Strip me to the monolingualism of home.
Strip me to a final flora, a color.
You are the total hue outside my window.
I look up to see you, inexhaustibly receiving my gaze, more loyal than gravity.
The tint above empty cars.
The jangling of swings in the playground.
Strip me your summery gold, which is theft admixed with murder.
You are my tongue and your one yelp means foreign intruder.
How many generations before you started calling here home?
(Do you still hear the deergrass and threeawn?)
You nudge aside bitter dirt and I watch.
You stem without sight or hearing.
I grub with a loosened cerebrum to be with you.
You grow undeterminedly, without intelligence.
I close my eyes and intend nothing.
We enthrall towards light.
We are purer than the pons.
 
 
What is the genius of your triumph?
When home is the taint of displacement, when its process of expansion does not blink or shudder, what can I see?
Bent stems on bare knees, leaves driven into my wrists and palms.
In March, you suck metalloids from the earth and load dirt into your body. When you die, your dried skin covers my neighborhood’s hills with gold leafing.
Your corpse is as smooth as a fresh needle.
Your stem has the width of a nerve.
The awns of your unfinished seeds are finer than eyelashes.
 
 
Because you live less than a year, I must practice carving out all memory of season.
I lie on your blades carefully.
It is day and the day warms. (The world warms and warms.)
Like you, I choose soil too clayed for other roots to bridle.
I adjust the exposure of my skin while you watch.
Finding a version that does not shift, I drowse and dilate in a long wavelength frequency.
The days are chiral to each other.
You, idol.
 
 
But have you dissembled recently?
The man in orange polyamide walks as if he knows your secret.
He goes back and forth as methodically as the tide.
O burning bush burning
Death by fire has the look of proper chronology about it.
I watch it happen, your steady reduction.
A black patch with hot red trim has girdled your yellow.
You leap like a cry, but your body is so small.
O burning bush burning
What will be left after your controlled burns?
Will it be the secret you disclosed to me years ago?

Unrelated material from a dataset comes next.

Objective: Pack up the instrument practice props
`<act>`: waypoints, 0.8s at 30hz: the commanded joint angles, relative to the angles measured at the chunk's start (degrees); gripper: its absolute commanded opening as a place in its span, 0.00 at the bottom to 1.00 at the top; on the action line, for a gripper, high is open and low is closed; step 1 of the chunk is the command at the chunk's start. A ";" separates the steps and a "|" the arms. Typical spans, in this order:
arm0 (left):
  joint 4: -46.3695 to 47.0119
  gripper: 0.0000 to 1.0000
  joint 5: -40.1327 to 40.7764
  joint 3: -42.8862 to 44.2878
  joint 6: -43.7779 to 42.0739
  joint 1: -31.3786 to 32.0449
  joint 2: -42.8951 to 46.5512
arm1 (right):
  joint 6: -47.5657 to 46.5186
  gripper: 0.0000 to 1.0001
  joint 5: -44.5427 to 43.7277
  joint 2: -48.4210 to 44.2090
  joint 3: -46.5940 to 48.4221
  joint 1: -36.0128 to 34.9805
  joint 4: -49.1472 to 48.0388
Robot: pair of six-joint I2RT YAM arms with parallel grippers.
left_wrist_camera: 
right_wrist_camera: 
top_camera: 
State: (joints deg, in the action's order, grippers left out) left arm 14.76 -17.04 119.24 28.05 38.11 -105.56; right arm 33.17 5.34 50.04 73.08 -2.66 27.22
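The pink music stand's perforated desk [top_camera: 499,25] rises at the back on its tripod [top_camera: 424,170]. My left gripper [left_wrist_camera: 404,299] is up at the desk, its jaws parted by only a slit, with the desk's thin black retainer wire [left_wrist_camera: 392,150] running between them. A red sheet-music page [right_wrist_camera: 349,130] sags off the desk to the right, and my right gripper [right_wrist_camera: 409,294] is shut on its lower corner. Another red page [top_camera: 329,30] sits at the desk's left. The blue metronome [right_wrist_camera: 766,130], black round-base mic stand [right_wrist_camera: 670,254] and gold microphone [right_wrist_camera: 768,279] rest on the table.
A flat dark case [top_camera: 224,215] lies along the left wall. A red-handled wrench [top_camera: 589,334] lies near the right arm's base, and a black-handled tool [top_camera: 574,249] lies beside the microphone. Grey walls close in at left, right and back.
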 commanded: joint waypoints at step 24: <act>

Running a finger along your stalk, purring when I moved one way but cutting me when I did the opposite, as if in your skin you held a knife.
O burning bush burning
You had sewn your grassy hide with silica. It was to choke native vegetation, to defeat cattle: immortal silica of my generation, our expansive intelligence, endless data. The ash tray pulled from the oven glitters as if with sugar. I watched you encrust with technology, arm yourself against mouths, but fire strips us both to pure composition.
Our organics billow to ash.
Our minerals pat to char.
The heavier elements will glitter.
O burning bush burning
O burning bush burning
 
 
Does the notion of here include our parenthesis?
Holding your one program of belonging.
Do I belong [  ]?
 
 
From the highway asphalt, I watch you swarm the hill and over.
You have put yourself up against the sky.
Your naked back on the hill is the neat edge of sun at dusk!
I want this for my origin, your clarity of the world in two plain colors, an extremism of understanding.
But the coastal wind and you shiver with a millioned voice, like gulls in the shipping harbor not far from here, a voice mired with hungry necks and not a single voice.
Last night, you lined my sleep’s long throat and blurred.
On the sides of the highway, you turned into a sheathe, whitened by the headlights of a car.
You follow me like the moons of deviations around a mean.
You hold me like amber, my room in a house that was sold.